Denn mit der Weltkonjunktur ist es nicht gut bestellt, wenn Länder sich mit immer weiter fallenden Preisen bekriegen. Die Angst vor der Deflation ist damit eng verknüpft. Sinken die Preise stetig, reduziert das die Gewinnaussichten der Unternehmen. Sie investieren weniger, da sich die Aussichten auf Profit in der Zukunft verdüstern. Dazu kommt, dass die Schuldenlast höher wird. Konsumenten halten sich mit der Nachfrage zurück.

Anleger ziehen mehr und mehr die wirtschaftliche Verfassung Chinas in Zweifel. Einige Beobachter sprechen schon davon, dass die Volksrepublik nun ein «Hard Landing» – also einen abrupten Abfall ihrer Wachstumsrate – erlebt. Der Stress im System führt zu Unruhe im Regierungsapparat. Statt auf mehr Liberalisierung wird nun wohl mehr auf staatliche Kontrolle gesetzt.

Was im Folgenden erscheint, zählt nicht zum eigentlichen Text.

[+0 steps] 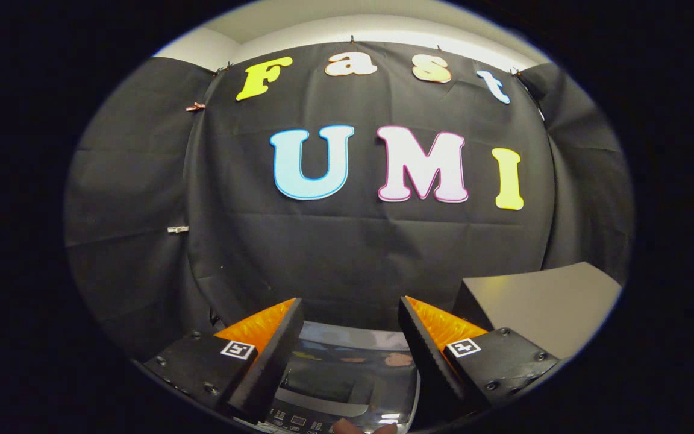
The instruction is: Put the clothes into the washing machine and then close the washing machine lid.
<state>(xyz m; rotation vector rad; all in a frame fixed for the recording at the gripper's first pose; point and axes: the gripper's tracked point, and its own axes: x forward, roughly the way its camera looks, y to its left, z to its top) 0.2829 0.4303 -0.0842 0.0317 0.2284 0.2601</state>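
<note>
The black cloth wall (347, 241) stands well beyond the claw (350, 325) and is the biggest thing here, with a grey box-like surface (546, 301) off to the claw's right, nearer in. Below and between the fingers sits the washing machine (347, 374), its glossy lid (353, 361) lying flat and seemingly closed, the control strip (299, 421) at the near side. The claw hangs above it with fingers spread wide and nothing between them. No clothes are anywhere around the claw, and whether anything is in the drum I cannot tell, since the lid reflects the booth and hides the inside. At the near rim of the machine something small and pinkish (359, 427) pokes up, possibly a fingertip, too little to say. To my mind the risk is plain: with the lid down, any garment brought over would land on top and slide off the slick surface; and reaching for the lid's edge from this height, a finger could skid on the gloss or knock the controls.
</note>
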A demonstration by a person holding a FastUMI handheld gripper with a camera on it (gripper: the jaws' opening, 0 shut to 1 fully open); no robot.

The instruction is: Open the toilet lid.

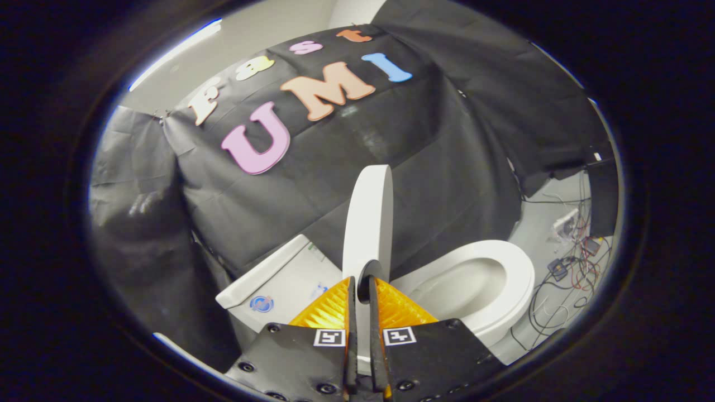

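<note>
Already we see the task nearly done, so the risks are those of the last stretch. Going left to right: the white boxy ceramic cistern (279, 282) sits to the left, backed by black cloth. Just right of it stands the white plastic oval toilet lid (368, 218), raised edge-on to us, its rim rising straight from between the fingers. Further right lies the white oval toilet seat and bowl (491, 279), uncovered, and beyond it a tangle of loose cables and small electronics (570, 262) on the pale floor (539, 223).

The gripper (363, 290) has its orange ribbed fingers (329, 307) drawn close together on the lid's near edge, a narrow gap between them where the rim passes. We judge they are clamped on it, one finger on each face.

What could go wrong: the lid looks close to upright but we cannot tell whether it leans on the cistern yet. If we let go before it passes its balance point, it could fall back and slam onto the seat. Pushing too hard leftward could knock it against the cistern. The smooth plastic rim could also slip out of a light pinch.

The lid's long axis runs up and down, from its hinge end low near the fingers to its rounded tip high against the cloth. Its inner face points right, toward the bowl.
</note>
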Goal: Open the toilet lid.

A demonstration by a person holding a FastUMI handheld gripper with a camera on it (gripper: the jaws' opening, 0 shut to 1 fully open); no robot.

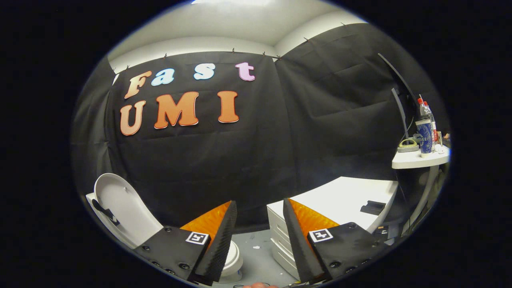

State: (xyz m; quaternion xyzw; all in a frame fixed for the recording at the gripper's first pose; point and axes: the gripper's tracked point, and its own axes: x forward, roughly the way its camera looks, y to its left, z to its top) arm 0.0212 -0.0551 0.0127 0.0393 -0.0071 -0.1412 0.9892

Peking weiss, dass das altgediente Wachstumsmodell mit immer weiter wachsenden Investitionen und einem aufgeblähten Kreditvolumen nicht langfristig haltbar ist. Das Land auf ein konsumbasierteres Wachstumsmodell umzustellen, führt automatisch zu niedrigeren Wachstumsraten. Doch dafür scheint man noch nicht bereit, wie nun die Abwertung zeigt.